Le soir, bien sûr, la coupure se reproduisit, ponctuelle, une troisième fois de suite. Et le quatrième soir aussi. Toute la semaine qui suivit, et la semaine d’après. On s’organisa. Il avait bien fallu s’organiser. On essaya d’abord d’installer des batteries d’énergie secondaire, pour coupler l’acheminement de l’électricité localement, en privilégiant les grandes villes.
Mais ces batteries cessaient de fonctionner également le soir venu, à l’heure dite.
On ne trouva pas d’autres moyens que de subir ces coupures, une nuit après l’autre. Sur toutes les grandes villes, c’étaient de nouvelles habitudes qui se prenaient rapidement, des socialisations parfois profondes, souvent violentes – la loi dans les rues laissées à l’arbitraire de la nuit la plus opaque était devenue aveugle. Le noir qui s’établissait garantissait une impunité presque totale aux bandes lâchées dans les villes, libérées de la lumière.
Le couvre-feu imposé par la coupure nécessitait de rentrer avant elle, sous peine de mort. Certains choisissaient de s’affranchir des appareils électriques et de toute lumière artificielle pendant le jour aussi, soit qu’ils étaient persuadés que la coupure s’étendrait bientôt à la journée, soit pour n’avoir pas à faire face à ce changement absurde de mode de vie, d’un jour sur la nuit. Ils n’étaient pas si nombreux, à vivre de bougies, et à jeter par la fenêtre les écrans, les lampes.

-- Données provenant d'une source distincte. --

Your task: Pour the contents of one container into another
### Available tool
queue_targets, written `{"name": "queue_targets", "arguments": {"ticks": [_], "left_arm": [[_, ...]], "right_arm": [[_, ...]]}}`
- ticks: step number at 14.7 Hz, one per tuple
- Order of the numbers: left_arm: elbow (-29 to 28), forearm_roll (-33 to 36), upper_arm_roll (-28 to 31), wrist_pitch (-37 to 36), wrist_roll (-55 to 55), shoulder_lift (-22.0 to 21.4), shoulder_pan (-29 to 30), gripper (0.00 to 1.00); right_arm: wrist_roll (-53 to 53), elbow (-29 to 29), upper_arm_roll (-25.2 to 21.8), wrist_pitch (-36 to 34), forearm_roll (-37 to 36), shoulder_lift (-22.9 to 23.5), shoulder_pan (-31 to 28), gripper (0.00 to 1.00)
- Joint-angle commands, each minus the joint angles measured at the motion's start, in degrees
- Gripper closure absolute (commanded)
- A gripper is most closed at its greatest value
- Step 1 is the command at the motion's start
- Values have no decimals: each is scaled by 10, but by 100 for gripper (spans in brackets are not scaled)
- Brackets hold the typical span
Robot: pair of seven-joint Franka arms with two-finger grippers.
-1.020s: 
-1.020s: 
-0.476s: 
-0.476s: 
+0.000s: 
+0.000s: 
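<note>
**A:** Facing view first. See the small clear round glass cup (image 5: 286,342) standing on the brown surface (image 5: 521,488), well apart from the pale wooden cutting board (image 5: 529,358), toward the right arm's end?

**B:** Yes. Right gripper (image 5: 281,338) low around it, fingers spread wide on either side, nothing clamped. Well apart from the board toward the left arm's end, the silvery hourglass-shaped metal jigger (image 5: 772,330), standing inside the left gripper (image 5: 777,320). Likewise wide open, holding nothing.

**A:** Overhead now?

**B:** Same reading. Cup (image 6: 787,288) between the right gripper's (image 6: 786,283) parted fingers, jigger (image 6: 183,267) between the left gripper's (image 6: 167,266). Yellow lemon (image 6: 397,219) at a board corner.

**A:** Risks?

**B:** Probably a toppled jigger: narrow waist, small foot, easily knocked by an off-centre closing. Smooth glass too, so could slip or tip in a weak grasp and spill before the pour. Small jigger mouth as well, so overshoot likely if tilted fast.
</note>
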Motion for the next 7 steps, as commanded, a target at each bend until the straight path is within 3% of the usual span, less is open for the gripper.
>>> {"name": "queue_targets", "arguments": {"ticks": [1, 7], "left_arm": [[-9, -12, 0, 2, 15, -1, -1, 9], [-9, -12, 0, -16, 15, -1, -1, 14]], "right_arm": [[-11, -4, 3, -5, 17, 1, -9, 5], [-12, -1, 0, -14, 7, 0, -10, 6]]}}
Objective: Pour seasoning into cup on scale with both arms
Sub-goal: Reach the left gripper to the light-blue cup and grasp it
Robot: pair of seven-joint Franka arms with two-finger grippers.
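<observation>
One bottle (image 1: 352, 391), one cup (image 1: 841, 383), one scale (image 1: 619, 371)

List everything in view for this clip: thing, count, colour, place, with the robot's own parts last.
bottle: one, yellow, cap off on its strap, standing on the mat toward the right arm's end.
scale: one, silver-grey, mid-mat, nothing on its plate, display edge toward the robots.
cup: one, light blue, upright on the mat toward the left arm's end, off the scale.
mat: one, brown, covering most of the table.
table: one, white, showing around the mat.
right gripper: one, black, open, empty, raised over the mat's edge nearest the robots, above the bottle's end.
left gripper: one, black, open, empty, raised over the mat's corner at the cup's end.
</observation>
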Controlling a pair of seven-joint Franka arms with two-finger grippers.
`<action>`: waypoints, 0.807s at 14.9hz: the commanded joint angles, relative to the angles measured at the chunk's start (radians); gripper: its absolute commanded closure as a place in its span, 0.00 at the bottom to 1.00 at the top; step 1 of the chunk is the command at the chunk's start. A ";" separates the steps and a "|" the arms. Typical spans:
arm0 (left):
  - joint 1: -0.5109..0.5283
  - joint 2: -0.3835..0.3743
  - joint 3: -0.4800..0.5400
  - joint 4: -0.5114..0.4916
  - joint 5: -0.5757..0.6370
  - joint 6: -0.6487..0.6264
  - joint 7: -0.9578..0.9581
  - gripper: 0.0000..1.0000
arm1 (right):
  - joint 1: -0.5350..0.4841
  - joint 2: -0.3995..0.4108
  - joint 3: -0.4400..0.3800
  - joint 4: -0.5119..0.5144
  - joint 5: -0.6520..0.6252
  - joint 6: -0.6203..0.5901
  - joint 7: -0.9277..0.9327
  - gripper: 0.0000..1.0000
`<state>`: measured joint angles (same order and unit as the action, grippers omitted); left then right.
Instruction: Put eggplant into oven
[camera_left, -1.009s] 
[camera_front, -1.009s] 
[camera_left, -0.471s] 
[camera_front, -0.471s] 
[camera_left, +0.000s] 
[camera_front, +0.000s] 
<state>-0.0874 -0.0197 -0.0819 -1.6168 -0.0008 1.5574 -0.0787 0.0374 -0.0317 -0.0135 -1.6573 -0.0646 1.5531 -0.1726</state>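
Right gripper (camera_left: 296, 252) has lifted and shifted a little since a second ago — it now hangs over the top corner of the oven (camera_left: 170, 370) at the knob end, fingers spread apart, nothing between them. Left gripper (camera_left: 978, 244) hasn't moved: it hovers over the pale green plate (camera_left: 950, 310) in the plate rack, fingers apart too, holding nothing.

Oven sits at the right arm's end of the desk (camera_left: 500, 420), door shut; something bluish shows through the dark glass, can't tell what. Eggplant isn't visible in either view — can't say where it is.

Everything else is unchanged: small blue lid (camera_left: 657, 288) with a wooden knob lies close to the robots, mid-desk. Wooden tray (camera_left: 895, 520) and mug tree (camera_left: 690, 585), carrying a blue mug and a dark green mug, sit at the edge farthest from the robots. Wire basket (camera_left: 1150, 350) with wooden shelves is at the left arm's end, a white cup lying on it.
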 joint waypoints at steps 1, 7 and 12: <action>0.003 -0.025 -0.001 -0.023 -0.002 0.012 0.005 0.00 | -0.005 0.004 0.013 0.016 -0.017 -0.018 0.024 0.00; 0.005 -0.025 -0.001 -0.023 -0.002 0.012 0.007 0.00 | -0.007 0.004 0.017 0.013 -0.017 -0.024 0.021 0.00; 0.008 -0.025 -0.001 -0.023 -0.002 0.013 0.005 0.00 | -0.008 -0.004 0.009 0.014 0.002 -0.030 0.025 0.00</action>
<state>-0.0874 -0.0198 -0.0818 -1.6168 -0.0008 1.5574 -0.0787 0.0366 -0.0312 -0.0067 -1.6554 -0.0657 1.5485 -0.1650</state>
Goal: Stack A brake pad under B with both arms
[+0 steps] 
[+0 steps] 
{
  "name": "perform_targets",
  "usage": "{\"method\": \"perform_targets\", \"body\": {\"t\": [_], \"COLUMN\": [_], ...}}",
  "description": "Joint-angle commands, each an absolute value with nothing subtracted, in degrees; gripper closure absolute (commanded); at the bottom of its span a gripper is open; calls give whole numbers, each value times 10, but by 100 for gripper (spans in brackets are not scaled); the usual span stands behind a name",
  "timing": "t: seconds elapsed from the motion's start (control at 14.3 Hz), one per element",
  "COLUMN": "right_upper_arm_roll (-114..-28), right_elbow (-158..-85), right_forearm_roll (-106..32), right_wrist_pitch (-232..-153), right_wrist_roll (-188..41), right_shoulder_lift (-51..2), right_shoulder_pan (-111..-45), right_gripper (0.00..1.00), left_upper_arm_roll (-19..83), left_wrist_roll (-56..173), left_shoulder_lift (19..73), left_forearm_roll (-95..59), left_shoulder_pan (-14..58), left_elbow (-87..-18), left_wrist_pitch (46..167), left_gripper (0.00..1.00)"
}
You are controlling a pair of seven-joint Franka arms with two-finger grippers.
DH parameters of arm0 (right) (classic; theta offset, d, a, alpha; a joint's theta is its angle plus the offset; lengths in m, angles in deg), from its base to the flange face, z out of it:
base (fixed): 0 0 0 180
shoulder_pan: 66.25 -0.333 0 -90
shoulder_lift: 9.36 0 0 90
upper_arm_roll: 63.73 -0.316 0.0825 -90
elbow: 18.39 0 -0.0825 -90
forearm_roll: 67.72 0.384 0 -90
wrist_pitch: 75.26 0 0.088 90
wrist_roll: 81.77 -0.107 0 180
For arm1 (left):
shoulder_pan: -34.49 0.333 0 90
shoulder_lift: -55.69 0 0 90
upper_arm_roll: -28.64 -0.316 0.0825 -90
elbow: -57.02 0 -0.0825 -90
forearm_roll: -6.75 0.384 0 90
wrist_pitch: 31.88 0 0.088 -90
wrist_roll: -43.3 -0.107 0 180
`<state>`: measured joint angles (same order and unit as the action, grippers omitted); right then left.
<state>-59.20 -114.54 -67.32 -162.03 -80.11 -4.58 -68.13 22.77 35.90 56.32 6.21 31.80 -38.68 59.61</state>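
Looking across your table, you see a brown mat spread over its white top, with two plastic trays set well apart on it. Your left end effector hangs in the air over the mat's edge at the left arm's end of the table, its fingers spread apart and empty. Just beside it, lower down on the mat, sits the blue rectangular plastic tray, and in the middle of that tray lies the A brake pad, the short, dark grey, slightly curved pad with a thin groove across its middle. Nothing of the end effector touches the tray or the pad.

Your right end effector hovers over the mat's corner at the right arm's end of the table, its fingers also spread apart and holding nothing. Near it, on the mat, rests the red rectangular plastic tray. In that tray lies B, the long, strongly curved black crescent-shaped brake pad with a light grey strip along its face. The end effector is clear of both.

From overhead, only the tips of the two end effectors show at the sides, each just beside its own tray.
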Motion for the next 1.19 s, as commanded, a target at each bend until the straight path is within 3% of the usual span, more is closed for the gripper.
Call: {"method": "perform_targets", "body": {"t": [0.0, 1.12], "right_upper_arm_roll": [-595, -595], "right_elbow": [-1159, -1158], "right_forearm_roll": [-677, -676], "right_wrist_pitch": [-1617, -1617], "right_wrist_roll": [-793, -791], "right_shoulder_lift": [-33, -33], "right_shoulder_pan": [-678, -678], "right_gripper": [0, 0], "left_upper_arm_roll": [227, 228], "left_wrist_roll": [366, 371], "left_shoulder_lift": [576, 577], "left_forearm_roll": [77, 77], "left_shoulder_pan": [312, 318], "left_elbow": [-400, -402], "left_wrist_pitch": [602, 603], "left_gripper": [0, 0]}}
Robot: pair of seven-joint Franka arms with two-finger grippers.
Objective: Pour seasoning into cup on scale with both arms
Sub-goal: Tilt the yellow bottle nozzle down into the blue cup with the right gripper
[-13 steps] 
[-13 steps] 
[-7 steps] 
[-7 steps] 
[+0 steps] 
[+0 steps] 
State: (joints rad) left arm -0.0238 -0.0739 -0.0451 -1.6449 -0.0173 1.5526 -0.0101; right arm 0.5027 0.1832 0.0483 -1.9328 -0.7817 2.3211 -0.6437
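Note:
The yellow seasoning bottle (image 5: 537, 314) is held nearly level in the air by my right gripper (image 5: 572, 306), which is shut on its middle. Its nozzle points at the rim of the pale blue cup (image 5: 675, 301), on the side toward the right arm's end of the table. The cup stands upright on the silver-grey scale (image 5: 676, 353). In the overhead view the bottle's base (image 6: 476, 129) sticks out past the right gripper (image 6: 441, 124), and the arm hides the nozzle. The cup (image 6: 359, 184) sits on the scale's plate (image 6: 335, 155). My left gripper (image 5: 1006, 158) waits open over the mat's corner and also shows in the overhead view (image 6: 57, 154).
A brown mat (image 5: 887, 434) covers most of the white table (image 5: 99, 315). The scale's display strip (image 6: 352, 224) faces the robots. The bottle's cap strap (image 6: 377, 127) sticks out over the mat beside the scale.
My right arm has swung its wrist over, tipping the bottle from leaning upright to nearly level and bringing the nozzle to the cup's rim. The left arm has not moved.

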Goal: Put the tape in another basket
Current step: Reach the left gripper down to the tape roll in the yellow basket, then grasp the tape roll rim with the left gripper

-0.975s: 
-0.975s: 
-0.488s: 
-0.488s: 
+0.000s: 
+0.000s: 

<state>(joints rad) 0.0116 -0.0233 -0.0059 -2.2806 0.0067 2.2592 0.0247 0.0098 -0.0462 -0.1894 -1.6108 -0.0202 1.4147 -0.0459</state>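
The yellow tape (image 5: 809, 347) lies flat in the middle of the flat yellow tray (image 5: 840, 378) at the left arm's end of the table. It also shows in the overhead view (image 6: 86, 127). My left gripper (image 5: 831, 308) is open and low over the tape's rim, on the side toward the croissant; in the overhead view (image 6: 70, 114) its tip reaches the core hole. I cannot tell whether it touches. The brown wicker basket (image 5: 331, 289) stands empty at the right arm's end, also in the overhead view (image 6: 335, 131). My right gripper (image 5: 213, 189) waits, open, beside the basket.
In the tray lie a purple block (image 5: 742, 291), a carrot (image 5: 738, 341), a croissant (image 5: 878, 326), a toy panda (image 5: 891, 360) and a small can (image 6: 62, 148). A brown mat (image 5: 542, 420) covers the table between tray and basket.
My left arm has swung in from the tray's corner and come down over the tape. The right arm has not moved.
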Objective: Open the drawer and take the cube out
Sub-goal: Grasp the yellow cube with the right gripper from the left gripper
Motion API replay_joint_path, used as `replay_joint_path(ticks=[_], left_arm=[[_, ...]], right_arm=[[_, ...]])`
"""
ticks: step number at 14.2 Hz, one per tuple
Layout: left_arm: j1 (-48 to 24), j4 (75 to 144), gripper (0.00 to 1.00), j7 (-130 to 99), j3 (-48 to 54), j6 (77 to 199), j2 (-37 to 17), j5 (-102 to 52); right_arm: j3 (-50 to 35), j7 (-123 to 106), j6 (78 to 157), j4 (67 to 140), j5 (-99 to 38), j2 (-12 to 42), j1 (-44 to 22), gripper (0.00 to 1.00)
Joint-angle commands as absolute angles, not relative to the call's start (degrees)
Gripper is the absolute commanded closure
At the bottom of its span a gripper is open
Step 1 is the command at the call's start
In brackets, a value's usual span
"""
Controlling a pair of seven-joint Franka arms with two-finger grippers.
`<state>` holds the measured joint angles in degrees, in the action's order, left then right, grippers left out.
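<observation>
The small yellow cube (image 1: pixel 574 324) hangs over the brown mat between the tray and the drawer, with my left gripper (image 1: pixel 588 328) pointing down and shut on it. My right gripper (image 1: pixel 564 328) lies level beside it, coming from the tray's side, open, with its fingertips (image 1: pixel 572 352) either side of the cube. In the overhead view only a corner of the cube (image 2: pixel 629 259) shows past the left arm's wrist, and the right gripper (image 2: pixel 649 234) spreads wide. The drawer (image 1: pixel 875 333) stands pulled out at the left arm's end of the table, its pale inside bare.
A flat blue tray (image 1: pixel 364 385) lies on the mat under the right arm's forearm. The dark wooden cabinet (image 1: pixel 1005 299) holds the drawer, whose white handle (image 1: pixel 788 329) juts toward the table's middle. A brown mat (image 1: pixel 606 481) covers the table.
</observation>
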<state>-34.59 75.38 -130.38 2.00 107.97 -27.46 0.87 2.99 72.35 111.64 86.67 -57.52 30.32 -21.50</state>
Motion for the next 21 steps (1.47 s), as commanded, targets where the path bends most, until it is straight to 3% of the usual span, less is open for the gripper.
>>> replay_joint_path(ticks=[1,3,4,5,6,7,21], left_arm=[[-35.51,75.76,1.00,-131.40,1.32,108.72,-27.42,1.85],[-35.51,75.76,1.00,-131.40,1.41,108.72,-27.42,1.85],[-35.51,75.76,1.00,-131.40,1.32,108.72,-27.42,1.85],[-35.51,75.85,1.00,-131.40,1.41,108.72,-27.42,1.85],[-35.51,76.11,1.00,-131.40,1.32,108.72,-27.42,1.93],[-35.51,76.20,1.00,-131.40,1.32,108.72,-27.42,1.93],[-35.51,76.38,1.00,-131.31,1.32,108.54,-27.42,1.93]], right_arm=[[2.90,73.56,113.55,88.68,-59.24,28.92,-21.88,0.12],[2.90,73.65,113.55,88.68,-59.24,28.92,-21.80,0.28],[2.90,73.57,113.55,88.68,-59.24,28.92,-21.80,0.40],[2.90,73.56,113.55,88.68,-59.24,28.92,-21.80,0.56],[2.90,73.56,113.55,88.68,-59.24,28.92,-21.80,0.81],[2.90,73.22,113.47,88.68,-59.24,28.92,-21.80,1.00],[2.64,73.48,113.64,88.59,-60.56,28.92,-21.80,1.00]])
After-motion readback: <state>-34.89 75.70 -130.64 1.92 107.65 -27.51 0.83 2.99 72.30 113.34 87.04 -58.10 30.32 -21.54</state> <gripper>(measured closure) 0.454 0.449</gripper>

Tous les soirs, nuits de Walpurgis mal éclairées par le feu, la vie changeait de tonalité, gagnait en intensité pour ceux qui sortaient au dehors voir le monde s’affoler, ou s’éteignait totalement pour ceux qui préféraient s’enfermer et dormir le temps que durerait la nuit, et avec elle la coupure. Ce qu’on perdait avec le souvenir de la nuit éclairée, c’était davantage que le confort, l’idée qu’on s’était faite de la civilisation : ce qu’on regrettait, c’était bien plus que le jour artificiel du jour. On marchait dans les rues et on voyait les étoiles, celles qu’on ne voyait que rarement, autrefois, par temps très clair.
On aurait voulu n’avoir jamais à avancer sous leurs seules pâleurs – et sans trop savoir pourquoi, en un sens, on savait qu’on était privilégiés. Le monde s’enfonçait chaque soir dans ses ténèbres, et on y prenait part.